Over the years I've found that Darren Woodson's cellphone number comes in handy when I'm about to write a column overreacting to something going on with the Dallas Cowboys' secondary. I used to call Woodson to find out what was wrong with his former teammate and friend, Roy Williams. You might recall that Williams' once red-hot career quickly lost steam about the time Woodson retired in '04 because of a back injury.
The Cowboys spent years in the safety wilderness following Woodson's departure, and that's why I'm a bit surprised they seem so comfortable heading into the 2010 season with the largely unproven Alan Ball penciled in at free safety. When you've been held hostage by a position for years at a time, it seems like you would be leery of winging it with a former cornerback who's started all of four games in his three years in the league. Since Woodson tends to be a bit more level-headed than the NFC East blog, I asked him if he was as calm as the Cowboys appear to be about Ball being the starter.
"They have to be nervous about Alan Ball starting at safety," Woodson said Thursday afternoon. "He's a cornerback playing safety. He has a cover mentality, and that's apparently what they want. They want a ballhawk back there."
And no matter where you stand on the Alan Ball era in North Texas, it's probably a little early to refer to him as a ballhawk. He's still waiting on his first career interception and he has four pass breakups on his limited resume. There's also the little issue about him still looking like a cornerback at 6-feet-1, 190 pounds, which is about five pounds heavier than where he left off last season.
Cowboys head coach/pacifist Wade Phillips has been complimentary of Ball the past few weeks. I've looked hard for worry on his face, but he has yet to change facial expressions in his three years with the club. In this case, I'll let Woodson do the worrying.
"The problem you have is in the running game," said Woodson. "If you have a strong runner who gets to the second level, is Alan Ball going to make a play for you? That's the question mark in my mind. If he has to cover the tight end or a slot receiver one on one, I think he'll be fine."
Some of you might recall that Woodson made his reputation as one of the fiercest hitters in the league. You can almost hear his stomach turning when he talks about how current players in the Cowboys' secondary try to "cut" ballcarriers. Former Cowboys defensive coordinator Mike Zimmer, now with the Bengals, was adamant that tackling below the waist often allowed runners to gain three or four extra yards. He even tried to convince Deion Sanders to hit a running back high every now and then.
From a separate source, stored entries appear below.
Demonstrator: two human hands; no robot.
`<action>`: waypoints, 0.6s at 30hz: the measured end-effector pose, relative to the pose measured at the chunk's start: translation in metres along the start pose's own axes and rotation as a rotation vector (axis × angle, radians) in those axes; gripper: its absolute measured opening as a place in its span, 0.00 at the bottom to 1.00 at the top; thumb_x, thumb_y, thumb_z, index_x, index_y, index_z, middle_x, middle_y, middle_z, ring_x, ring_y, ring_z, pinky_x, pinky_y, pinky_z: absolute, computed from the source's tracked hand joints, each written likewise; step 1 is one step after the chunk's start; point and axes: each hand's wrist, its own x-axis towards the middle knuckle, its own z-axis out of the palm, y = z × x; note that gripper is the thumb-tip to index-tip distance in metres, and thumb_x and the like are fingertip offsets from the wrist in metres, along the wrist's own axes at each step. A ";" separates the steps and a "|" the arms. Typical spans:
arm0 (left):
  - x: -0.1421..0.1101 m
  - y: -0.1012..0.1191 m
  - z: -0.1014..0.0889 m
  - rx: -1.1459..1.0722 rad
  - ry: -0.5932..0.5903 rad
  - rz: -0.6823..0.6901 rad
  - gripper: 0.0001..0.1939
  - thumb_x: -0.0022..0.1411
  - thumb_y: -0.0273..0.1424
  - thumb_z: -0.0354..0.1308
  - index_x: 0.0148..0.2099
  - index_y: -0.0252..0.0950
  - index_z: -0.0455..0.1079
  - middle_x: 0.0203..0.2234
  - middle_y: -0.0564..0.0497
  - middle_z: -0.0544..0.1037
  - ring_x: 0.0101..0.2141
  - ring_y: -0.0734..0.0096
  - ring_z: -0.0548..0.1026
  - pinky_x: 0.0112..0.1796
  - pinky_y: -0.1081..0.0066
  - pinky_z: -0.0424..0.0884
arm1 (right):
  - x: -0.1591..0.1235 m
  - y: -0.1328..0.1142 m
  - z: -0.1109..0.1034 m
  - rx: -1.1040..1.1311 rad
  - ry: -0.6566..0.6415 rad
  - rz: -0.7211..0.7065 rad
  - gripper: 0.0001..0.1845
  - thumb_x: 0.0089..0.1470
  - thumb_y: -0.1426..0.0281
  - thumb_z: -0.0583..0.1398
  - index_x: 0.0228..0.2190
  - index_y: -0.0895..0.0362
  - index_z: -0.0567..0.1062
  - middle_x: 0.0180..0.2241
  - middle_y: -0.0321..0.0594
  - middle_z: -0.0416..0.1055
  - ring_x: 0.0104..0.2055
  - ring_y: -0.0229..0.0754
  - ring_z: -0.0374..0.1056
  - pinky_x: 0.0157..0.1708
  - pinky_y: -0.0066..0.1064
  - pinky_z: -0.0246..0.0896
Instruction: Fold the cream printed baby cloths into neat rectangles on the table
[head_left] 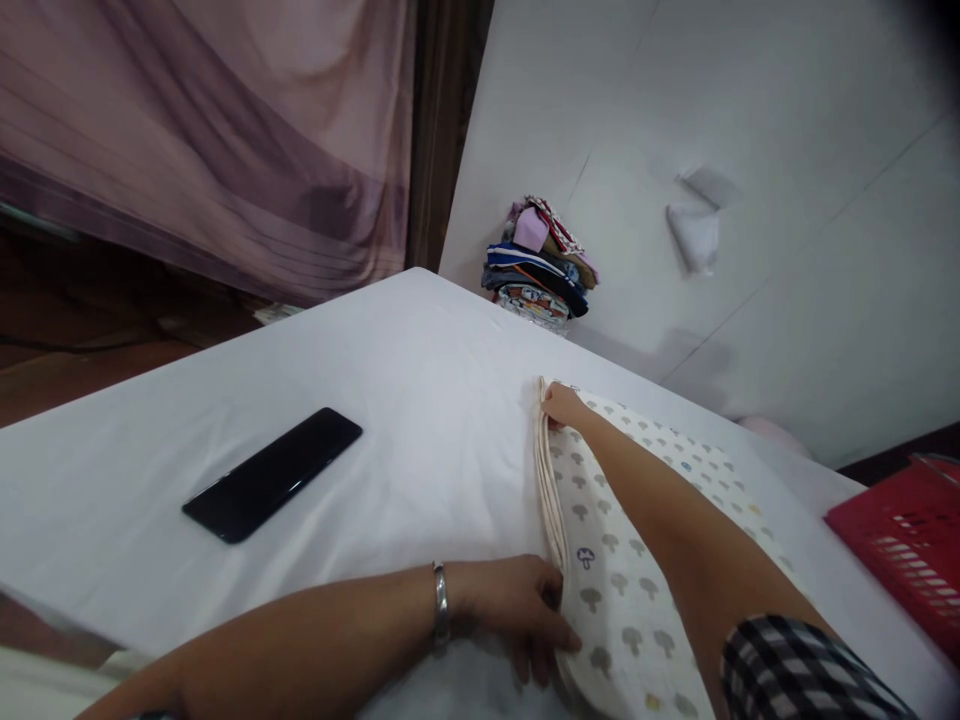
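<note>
A folded white cloth [622, 560] with a grey mushroom print lies on the white-covered surface [442, 420]. Several layers show along its left edge. My left hand [525, 608], below a silver bracelet, is closed on the near end of that edge, its thumb over the top layer. At the far corner, my right hand [564, 406] pinches the same edge between its fingers. My right forearm crosses above the cloth and hides part of the print.
A black phone [274, 475] lies to the left on the white cover. Beyond the far edge are a stack of folded clothes [536, 260] and a white folded item [694, 235] on the tiled floor. A red basket [907, 550] stands at right; a pink curtain [225, 130] hangs at upper left.
</note>
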 end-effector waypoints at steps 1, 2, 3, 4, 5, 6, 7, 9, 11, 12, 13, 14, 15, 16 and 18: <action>0.000 0.000 0.000 0.004 0.000 0.001 0.17 0.43 0.40 0.67 0.28 0.33 0.68 0.18 0.51 0.72 0.19 0.71 0.71 0.20 0.72 0.68 | -0.001 0.000 -0.001 -0.026 0.014 -0.014 0.13 0.49 0.74 0.55 0.39 0.61 0.70 0.29 0.47 0.72 0.29 0.43 0.68 0.26 0.27 0.58; 0.000 0.000 0.000 0.010 -0.001 0.003 0.17 0.43 0.40 0.67 0.28 0.33 0.68 0.18 0.51 0.72 0.19 0.71 0.71 0.19 0.72 0.68 | -0.003 0.000 -0.002 -0.056 0.026 -0.035 0.15 0.50 0.74 0.55 0.42 0.60 0.68 0.32 0.47 0.72 0.30 0.43 0.69 0.27 0.27 0.58; 0.000 -0.001 -0.001 0.015 -0.004 0.005 0.17 0.43 0.41 0.67 0.29 0.33 0.68 0.18 0.50 0.72 0.19 0.71 0.71 0.19 0.73 0.68 | -0.004 0.001 -0.004 -0.087 0.034 -0.058 0.16 0.50 0.75 0.54 0.43 0.59 0.68 0.34 0.47 0.72 0.32 0.43 0.69 0.28 0.27 0.58; 0.000 -0.001 -0.001 0.015 -0.009 0.007 0.17 0.44 0.41 0.67 0.29 0.33 0.68 0.18 0.51 0.72 0.18 0.72 0.71 0.18 0.74 0.67 | -0.006 0.000 -0.006 -0.119 0.034 -0.081 0.16 0.51 0.75 0.53 0.44 0.57 0.68 0.37 0.47 0.72 0.34 0.43 0.69 0.29 0.27 0.59; -0.001 -0.001 -0.001 0.009 -0.013 0.012 0.17 0.43 0.41 0.67 0.29 0.33 0.68 0.18 0.51 0.72 0.18 0.72 0.71 0.17 0.74 0.66 | -0.006 0.000 -0.008 -0.152 0.028 -0.103 0.16 0.51 0.75 0.53 0.43 0.56 0.69 0.39 0.46 0.72 0.37 0.44 0.69 0.31 0.28 0.59; -0.001 -0.001 -0.001 0.000 -0.020 0.018 0.18 0.43 0.41 0.67 0.29 0.33 0.68 0.18 0.51 0.72 0.18 0.72 0.71 0.16 0.75 0.65 | -0.007 -0.001 -0.010 -0.184 0.018 -0.123 0.15 0.51 0.76 0.53 0.42 0.55 0.70 0.41 0.45 0.71 0.40 0.44 0.68 0.33 0.28 0.59; -0.001 -0.001 -0.001 -0.009 -0.024 0.022 0.18 0.43 0.41 0.67 0.30 0.33 0.68 0.19 0.51 0.72 0.18 0.72 0.71 0.16 0.76 0.64 | -0.007 -0.002 -0.011 -0.216 0.006 -0.137 0.14 0.51 0.77 0.54 0.40 0.55 0.72 0.42 0.45 0.71 0.42 0.45 0.68 0.35 0.28 0.59; -0.001 -0.002 -0.001 -0.020 -0.016 0.027 0.18 0.43 0.41 0.67 0.30 0.33 0.69 0.19 0.51 0.72 0.17 0.73 0.70 0.15 0.76 0.63 | -0.005 -0.004 -0.013 -0.275 -0.015 -0.144 0.12 0.50 0.77 0.55 0.36 0.56 0.74 0.42 0.45 0.72 0.45 0.47 0.67 0.39 0.30 0.59; 0.000 -0.002 -0.001 -0.012 -0.005 0.021 0.18 0.43 0.41 0.67 0.30 0.34 0.69 0.19 0.51 0.72 0.17 0.72 0.70 0.17 0.74 0.65 | -0.002 -0.007 -0.013 -0.324 -0.027 -0.129 0.09 0.49 0.76 0.56 0.33 0.59 0.75 0.41 0.48 0.72 0.45 0.49 0.67 0.39 0.32 0.60; 0.000 -0.003 -0.001 -0.006 0.001 0.015 0.18 0.43 0.41 0.67 0.30 0.34 0.68 0.18 0.51 0.72 0.18 0.72 0.70 0.17 0.73 0.66 | -0.001 -0.009 -0.013 -0.344 -0.031 -0.120 0.08 0.48 0.76 0.57 0.33 0.60 0.75 0.40 0.49 0.72 0.44 0.50 0.68 0.39 0.33 0.61; 0.000 -0.003 -0.001 -0.002 0.006 0.011 0.17 0.43 0.40 0.67 0.30 0.34 0.68 0.18 0.51 0.72 0.18 0.71 0.71 0.18 0.72 0.67 | 0.000 -0.011 -0.013 -0.359 -0.034 -0.113 0.08 0.48 0.75 0.57 0.32 0.61 0.75 0.39 0.51 0.73 0.43 0.51 0.68 0.38 0.34 0.61; 0.000 -0.003 0.000 0.001 0.006 0.007 0.17 0.43 0.40 0.67 0.30 0.34 0.68 0.18 0.51 0.72 0.18 0.71 0.71 0.19 0.71 0.68 | 0.001 -0.013 -0.012 -0.371 -0.039 -0.108 0.08 0.47 0.75 0.58 0.32 0.62 0.75 0.37 0.51 0.73 0.42 0.51 0.69 0.36 0.33 0.62; 0.001 -0.002 0.000 0.004 0.009 0.001 0.17 0.43 0.40 0.67 0.30 0.34 0.68 0.18 0.52 0.72 0.18 0.71 0.71 0.19 0.71 0.68 | 0.002 -0.015 -0.012 -0.380 -0.046 -0.104 0.08 0.47 0.74 0.58 0.31 0.62 0.75 0.36 0.51 0.73 0.41 0.51 0.69 0.35 0.33 0.62; 0.000 -0.002 0.000 0.006 0.013 -0.005 0.16 0.43 0.39 0.67 0.30 0.34 0.67 0.17 0.52 0.72 0.19 0.70 0.71 0.20 0.71 0.68 | 0.002 -0.018 -0.013 -0.388 -0.054 -0.098 0.08 0.46 0.74 0.58 0.31 0.62 0.75 0.33 0.51 0.73 0.40 0.51 0.70 0.34 0.33 0.63; 0.000 -0.001 0.001 0.004 0.016 -0.007 0.16 0.43 0.39 0.67 0.30 0.34 0.67 0.18 0.52 0.72 0.19 0.70 0.71 0.20 0.71 0.68 | 0.003 -0.022 -0.014 -0.399 -0.074 -0.085 0.07 0.46 0.74 0.58 0.29 0.62 0.75 0.28 0.49 0.73 0.38 0.51 0.70 0.32 0.32 0.63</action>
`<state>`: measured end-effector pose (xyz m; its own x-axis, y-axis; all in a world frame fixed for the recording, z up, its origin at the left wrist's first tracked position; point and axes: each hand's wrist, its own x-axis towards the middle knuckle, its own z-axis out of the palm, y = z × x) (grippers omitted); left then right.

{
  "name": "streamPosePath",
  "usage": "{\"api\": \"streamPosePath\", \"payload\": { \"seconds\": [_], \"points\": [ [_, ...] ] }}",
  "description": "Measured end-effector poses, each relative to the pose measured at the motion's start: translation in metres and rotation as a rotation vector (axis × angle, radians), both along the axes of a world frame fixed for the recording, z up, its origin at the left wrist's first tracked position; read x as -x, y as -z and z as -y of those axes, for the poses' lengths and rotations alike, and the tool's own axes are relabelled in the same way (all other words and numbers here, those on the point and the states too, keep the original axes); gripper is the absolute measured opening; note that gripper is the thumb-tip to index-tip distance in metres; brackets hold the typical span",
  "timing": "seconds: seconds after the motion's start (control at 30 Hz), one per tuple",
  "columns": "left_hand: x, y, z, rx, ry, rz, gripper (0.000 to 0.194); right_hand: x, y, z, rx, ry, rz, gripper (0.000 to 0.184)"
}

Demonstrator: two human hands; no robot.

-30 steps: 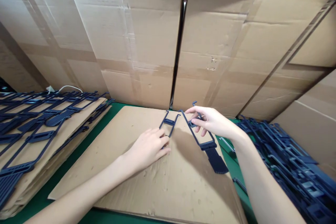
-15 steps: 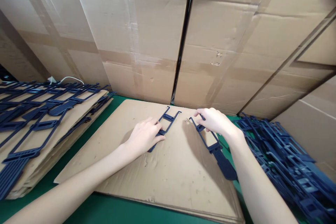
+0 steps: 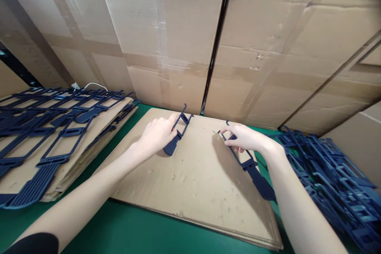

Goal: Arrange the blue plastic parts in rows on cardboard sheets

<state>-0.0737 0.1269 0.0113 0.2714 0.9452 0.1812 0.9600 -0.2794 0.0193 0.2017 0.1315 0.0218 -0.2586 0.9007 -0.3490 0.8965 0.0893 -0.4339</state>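
My left hand (image 3: 159,133) is closed on the side of a dark blue plastic frame with a ribbed paddle end (image 3: 171,146). That frame is tilted over the cardboard sheet (image 3: 190,190), its hooked prongs pointing to the back. A second such frame (image 3: 250,165) is pinched near its crossbar by the fingers of my right hand (image 3: 245,139). It slants over the sheet's right side, paddle toward me, casting a shadow on the cardboard. Part of its crossbar is hidden behind my fingers.
At left, a stack of cardboard sheets (image 3: 67,172) bears rows of similar dark blue frames (image 3: 61,159). A heap of blue frames (image 3: 336,182) lies at right on the green table (image 3: 143,228). Large cardboard boxes (image 3: 175,39) wall off the back.
My left hand has lifted and tilted its frame, so the ribbed paddle now shows. My right hand keeps its frame in nearly the same place. The view has shifted slightly left.
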Motion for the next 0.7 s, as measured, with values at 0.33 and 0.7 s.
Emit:
{"api": "streamPosePath", "payload": {
  "seconds": [0.33,0.7],
  "points": [
    [0.019,0.01,-0.003,0.174,0.271,-0.061,0.039,-0.011,-0.007,0.004,-0.13,-0.142,0.074,0.04],
    [0.056,0.004,-0.02,0.249,0.022,-0.178,0.047,-0.007,-0.012,0.012,-0.123,-0.161,0.137,0.054]
  ]
}}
As Woodson noted, the Cowboys don't exactly have the surest tacklers lining up in the secondary. Cornerbacks Terence Newman and Mike Jenkins are both solid coverage guys, but I'm not sure receivers fear going across the middle. And have you ever seen a receiver alligator-arm a pass when Gerald Sensabaugh's in the area? At least there was fear of a late hit when Ken Hamlin was on the field.
"If you wanted to play for Jimmy Johnson, you better be a sure tackler," Woodson said. "If you missed a tackle, that's your [butt]."
Phillips had a little different take on the situation last week when asked about Ball's lack of size. He can't really envision open-field tackles being a concern for the fourth-year player.
"His tackling and stuff, in the ballgames, because of his size, is really the only drawback on him," Phillips said. "I think he's going to be a really good free safety-type guy. Our free safety wasn't involved in a lot of the tackling, anyway."
I'd hate to remind Phillips of a certain play in Denver last season when Brandon Marshall caught a pass and then made like Earl Campbell on his way to the end zone. It's interesting that the Cowboys may have some of the surest tacklers in the league at inside linebacker. Bradie James and Keith Brooking don't often miss. But if a running back is fortunate enough to reach the second level, it's not as if Cliff Harris will be roaming around.
On Monday, I dropped by the Cowboys' organized team activities to visit with Ball's position coach, Brett Maxie, who played 13 years in the league and was an excellent free safety with the Saints. Maxie's a straight-shooter who doesn't praise a guy if he doesn't have some ability. I asked him if he'd noticed anything different about Ball this offseason.
"It's inevitable that when your role changes, you become that much more aware," Maxie said of Ball's promotion to starter. "He's gone from being a situational player to an every-down player. You can just see it in the way he carries himself on the field. He's talking to guys and he's making adjustments and corrections on the field."
To be clear, the Cowboys haven't promised Ball anything. They love second-year safety Mike Hamlin's potential, but he's basically starting over after breaking his forearm in the '09 preseason. For all we know, Ball might be an excellent fit at free safety.
But the Cowboys have been down this road before with unproven players at that position. And that's why it's a little unsettling they're willing to roll the dice again.